WHAT YOU HAVE TO DO: Print exactly what the entries say, line by line, from the first line down to the one with "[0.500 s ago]", inclusive.

[Saved data entries]
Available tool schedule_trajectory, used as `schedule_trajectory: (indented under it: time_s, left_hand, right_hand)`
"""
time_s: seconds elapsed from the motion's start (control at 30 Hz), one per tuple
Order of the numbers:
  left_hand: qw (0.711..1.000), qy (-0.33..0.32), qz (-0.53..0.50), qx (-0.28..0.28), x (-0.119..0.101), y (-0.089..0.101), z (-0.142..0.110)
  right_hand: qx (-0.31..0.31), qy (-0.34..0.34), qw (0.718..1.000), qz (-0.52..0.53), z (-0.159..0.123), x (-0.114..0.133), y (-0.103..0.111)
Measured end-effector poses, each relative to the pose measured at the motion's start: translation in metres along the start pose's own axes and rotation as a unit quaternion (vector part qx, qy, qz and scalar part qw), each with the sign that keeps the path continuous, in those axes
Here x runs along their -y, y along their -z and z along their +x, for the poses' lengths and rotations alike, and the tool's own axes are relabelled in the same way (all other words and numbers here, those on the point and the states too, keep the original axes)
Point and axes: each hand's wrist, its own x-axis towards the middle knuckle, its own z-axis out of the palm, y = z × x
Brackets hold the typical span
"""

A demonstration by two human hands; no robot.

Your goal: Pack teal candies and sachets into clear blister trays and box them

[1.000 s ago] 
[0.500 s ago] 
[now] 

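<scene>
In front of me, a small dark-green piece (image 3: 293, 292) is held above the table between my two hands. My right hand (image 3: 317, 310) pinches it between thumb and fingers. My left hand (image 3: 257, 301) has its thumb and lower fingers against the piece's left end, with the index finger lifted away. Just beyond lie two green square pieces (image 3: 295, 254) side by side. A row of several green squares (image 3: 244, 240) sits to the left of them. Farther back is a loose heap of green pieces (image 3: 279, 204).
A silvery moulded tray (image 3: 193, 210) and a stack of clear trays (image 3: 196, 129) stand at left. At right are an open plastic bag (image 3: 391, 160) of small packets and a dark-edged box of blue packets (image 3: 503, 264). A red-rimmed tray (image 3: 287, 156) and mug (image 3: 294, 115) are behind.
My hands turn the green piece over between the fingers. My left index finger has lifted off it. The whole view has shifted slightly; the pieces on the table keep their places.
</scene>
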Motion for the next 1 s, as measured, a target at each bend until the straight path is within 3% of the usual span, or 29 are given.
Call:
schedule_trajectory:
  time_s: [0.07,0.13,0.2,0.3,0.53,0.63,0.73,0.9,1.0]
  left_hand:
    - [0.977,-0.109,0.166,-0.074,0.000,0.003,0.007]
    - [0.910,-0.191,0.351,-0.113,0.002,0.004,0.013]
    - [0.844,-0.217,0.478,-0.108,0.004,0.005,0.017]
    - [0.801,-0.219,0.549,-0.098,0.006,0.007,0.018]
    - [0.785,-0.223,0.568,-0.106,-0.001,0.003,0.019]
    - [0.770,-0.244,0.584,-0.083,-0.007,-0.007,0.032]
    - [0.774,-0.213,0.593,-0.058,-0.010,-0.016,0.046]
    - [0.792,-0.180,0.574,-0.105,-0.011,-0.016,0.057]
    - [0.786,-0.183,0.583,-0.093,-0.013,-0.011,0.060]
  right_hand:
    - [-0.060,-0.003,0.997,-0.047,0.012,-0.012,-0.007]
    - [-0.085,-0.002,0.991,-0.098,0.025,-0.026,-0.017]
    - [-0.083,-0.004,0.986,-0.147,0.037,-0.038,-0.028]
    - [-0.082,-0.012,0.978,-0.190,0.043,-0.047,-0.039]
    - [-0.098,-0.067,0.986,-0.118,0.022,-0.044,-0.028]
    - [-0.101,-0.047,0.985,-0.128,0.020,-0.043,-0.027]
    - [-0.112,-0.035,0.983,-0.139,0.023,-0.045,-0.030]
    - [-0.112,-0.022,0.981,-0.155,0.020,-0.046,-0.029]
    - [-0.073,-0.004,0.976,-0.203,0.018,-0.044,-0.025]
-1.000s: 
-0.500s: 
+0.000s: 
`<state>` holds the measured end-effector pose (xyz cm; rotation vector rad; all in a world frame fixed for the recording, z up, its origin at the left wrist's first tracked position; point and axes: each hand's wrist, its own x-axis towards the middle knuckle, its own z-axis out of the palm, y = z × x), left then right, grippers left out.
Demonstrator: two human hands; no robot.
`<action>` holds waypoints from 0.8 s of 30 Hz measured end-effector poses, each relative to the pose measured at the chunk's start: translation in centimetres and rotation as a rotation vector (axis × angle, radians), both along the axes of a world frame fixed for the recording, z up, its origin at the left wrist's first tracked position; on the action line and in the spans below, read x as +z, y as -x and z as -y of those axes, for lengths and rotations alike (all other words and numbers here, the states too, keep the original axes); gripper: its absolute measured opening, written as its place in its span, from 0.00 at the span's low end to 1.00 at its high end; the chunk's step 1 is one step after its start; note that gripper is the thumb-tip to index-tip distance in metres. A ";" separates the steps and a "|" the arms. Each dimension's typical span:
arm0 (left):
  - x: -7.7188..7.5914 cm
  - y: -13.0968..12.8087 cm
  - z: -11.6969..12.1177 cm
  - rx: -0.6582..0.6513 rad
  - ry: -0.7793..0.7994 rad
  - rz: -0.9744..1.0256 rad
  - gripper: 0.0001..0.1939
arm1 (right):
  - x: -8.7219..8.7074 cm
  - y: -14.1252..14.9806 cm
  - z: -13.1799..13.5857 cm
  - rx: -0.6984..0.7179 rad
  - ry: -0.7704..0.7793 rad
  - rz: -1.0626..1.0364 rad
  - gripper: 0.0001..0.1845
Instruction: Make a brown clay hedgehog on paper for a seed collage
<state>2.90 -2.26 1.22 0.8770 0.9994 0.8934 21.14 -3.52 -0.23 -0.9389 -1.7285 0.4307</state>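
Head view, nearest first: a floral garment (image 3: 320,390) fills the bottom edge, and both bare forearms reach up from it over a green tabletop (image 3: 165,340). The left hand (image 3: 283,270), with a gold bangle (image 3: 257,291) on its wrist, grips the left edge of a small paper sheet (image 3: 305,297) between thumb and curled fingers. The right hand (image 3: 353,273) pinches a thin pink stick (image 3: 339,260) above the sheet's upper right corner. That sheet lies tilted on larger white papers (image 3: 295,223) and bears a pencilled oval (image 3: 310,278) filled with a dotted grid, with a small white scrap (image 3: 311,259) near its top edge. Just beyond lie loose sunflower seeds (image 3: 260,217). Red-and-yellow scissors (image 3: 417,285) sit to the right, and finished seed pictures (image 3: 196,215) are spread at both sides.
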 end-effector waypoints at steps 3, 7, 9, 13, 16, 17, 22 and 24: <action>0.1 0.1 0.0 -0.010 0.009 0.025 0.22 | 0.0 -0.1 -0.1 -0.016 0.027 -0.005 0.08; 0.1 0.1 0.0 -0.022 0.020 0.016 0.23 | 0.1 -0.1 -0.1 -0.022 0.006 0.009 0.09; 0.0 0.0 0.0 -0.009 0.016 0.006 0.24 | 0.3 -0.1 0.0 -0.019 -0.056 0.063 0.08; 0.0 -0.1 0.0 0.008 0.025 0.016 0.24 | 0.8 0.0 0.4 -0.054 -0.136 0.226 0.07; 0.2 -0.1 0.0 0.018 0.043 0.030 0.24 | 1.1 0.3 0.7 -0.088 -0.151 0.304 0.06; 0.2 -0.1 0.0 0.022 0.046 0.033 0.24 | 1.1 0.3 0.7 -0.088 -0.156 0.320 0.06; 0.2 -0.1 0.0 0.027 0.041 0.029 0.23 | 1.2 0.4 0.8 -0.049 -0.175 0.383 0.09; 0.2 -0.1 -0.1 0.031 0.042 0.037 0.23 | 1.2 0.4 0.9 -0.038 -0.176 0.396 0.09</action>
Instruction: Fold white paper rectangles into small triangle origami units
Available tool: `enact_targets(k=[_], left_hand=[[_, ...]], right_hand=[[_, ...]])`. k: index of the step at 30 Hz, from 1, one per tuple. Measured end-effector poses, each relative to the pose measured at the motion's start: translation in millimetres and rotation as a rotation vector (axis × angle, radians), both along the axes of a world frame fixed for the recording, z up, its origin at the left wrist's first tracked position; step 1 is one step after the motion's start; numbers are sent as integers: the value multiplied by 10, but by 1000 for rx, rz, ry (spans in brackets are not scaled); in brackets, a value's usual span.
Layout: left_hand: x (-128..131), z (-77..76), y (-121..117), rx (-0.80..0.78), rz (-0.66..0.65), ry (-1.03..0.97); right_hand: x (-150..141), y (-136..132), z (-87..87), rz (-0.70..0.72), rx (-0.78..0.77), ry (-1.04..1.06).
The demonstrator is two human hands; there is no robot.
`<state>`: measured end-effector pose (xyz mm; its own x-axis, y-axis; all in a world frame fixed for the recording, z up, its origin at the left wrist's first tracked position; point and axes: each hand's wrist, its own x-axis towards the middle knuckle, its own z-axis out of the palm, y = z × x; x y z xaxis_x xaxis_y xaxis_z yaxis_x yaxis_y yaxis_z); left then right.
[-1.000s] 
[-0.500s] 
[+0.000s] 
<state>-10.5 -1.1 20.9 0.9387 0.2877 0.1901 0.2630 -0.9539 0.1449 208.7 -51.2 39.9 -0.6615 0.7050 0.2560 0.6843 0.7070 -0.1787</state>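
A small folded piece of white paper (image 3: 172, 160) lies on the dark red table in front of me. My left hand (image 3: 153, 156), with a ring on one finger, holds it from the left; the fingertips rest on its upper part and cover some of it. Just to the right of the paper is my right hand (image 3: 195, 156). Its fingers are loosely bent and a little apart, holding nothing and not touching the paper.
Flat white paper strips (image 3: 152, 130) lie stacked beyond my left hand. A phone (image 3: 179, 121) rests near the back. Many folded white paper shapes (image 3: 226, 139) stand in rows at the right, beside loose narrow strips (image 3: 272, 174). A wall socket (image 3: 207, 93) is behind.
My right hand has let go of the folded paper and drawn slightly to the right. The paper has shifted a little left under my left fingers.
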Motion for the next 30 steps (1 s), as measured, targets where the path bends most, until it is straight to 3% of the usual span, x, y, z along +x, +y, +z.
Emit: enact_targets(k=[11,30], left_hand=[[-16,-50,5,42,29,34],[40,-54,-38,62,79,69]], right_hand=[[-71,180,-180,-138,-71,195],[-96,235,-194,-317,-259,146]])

ANSWER FOR THE TASK:
Available tool schedule_trajectory, used as `schedule_trajectory: (indented under it: time_s, left_hand, right_hand)`
"""
time_s: seconds elapsed from the motion's start (control at 30 Hz), one per tuple
Order of the numbers:
  left_hand: qw (0.711..1.000), qy (-0.33..0.32), qz (-0.53..0.50), qx (-0.28..0.28), x (-0.119..0.101), y (-0.089..0.101), z (-0.142..0.110)
  right_hand: qx (-0.31..0.31), qy (-0.34..0.34), qw (0.718..1.000), qz (-0.52..0.53), z (-0.159..0.123), x (-0.114..0.133), y (-0.103..0.111)
Measured end-effector poses, each relative to the pose measured at the motion's start: translation in metres along the start pose's own axes and rotation as a unit quaternion (vector part qx, qy, qz and scalar part qw), each with the sign that keeps the path continuous, in those axes
Here x runs along their -y, y along their -z and z along their +x, for the poses' lengths and rotations alike, and the tool's own axes are relabelled in the same way (all other words and numbers here, those on the point and the states too, keep the original axes)
Point and axes: each hand's wrist, its own x-axis towards the middle knuckle, its own z-axis out of the palm, y = z × x
Brackets hold the typical span
"""

A demonstration by two human hands; no robot.

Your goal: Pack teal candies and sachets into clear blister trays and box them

[1.000 s ago] 
[0.500 s ago] 

Work on the exercise is now concluded.